* _REQUIREMENT_
All lines from the entries below that contain the string "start" should be copied out.

* _TASK MATERIAL_
=== Begin Enclosure ===
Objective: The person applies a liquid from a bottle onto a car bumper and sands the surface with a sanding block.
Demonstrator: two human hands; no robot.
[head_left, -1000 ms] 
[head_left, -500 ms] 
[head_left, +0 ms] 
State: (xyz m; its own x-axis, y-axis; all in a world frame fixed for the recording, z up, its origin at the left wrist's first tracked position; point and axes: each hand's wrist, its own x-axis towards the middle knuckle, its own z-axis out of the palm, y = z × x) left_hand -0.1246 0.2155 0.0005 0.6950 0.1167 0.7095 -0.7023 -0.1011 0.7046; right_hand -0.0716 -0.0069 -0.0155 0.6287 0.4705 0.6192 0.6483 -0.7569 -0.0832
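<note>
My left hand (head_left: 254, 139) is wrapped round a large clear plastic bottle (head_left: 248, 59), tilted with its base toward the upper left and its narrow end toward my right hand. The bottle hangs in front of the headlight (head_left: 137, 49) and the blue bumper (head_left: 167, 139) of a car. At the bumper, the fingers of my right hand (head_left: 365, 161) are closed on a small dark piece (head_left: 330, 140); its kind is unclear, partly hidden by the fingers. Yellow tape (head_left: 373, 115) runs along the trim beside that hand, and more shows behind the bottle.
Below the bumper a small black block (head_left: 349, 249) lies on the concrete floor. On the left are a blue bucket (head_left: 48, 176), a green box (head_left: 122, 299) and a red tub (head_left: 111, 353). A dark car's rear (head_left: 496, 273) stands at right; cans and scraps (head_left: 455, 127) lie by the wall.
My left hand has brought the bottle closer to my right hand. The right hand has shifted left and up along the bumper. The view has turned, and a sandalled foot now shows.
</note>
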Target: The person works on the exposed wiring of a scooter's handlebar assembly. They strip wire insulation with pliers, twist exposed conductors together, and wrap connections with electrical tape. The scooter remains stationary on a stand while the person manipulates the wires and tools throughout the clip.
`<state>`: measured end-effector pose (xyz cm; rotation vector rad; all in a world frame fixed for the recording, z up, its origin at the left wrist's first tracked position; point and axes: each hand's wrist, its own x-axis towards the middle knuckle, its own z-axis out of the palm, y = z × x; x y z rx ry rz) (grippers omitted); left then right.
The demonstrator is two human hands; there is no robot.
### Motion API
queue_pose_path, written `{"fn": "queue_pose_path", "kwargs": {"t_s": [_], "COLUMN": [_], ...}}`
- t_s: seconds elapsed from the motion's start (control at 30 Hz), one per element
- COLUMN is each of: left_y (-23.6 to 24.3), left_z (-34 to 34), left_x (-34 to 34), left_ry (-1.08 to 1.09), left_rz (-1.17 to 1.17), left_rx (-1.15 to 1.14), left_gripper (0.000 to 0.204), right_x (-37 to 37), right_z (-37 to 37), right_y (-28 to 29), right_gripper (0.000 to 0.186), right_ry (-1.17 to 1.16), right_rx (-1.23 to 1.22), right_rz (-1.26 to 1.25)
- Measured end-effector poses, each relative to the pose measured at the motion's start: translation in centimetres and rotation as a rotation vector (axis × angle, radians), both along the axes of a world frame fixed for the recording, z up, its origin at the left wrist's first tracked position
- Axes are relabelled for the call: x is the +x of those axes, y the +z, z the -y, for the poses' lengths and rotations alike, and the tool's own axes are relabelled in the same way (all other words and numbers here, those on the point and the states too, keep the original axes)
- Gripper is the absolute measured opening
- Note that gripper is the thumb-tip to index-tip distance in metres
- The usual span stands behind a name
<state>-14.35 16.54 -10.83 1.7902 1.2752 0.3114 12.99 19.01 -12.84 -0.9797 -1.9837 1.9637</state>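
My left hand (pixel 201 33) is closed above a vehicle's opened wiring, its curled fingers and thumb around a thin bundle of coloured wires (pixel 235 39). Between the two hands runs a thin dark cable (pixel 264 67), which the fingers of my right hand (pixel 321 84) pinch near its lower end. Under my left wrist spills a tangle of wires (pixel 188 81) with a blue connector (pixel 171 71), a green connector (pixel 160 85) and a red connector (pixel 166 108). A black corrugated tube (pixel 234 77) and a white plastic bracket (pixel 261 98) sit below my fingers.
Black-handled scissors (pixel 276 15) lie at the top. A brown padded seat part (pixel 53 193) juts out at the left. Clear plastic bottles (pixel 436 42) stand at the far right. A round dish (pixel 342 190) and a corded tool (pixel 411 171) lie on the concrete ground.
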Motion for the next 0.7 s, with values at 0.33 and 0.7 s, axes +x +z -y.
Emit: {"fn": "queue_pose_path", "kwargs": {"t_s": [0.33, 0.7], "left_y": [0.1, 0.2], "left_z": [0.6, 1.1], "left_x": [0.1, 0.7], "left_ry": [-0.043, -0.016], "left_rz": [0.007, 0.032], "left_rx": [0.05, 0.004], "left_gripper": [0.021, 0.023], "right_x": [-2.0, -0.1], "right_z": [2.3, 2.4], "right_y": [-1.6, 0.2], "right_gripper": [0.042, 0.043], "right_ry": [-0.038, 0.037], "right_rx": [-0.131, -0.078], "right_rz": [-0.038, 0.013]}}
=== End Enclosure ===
* _ANSWER SPACE_
- t_s: seconds elapsed from the motion's start (control at 30 Hz), one per element
- Measured end-effector poses, each relative to the pose measured at the motion's start: translation in centimetres and rotation as a rotation vector (axis × angle, radians), both along the axes of a world frame fixed for the recording, z up, its origin at the left wrist's first tracked position

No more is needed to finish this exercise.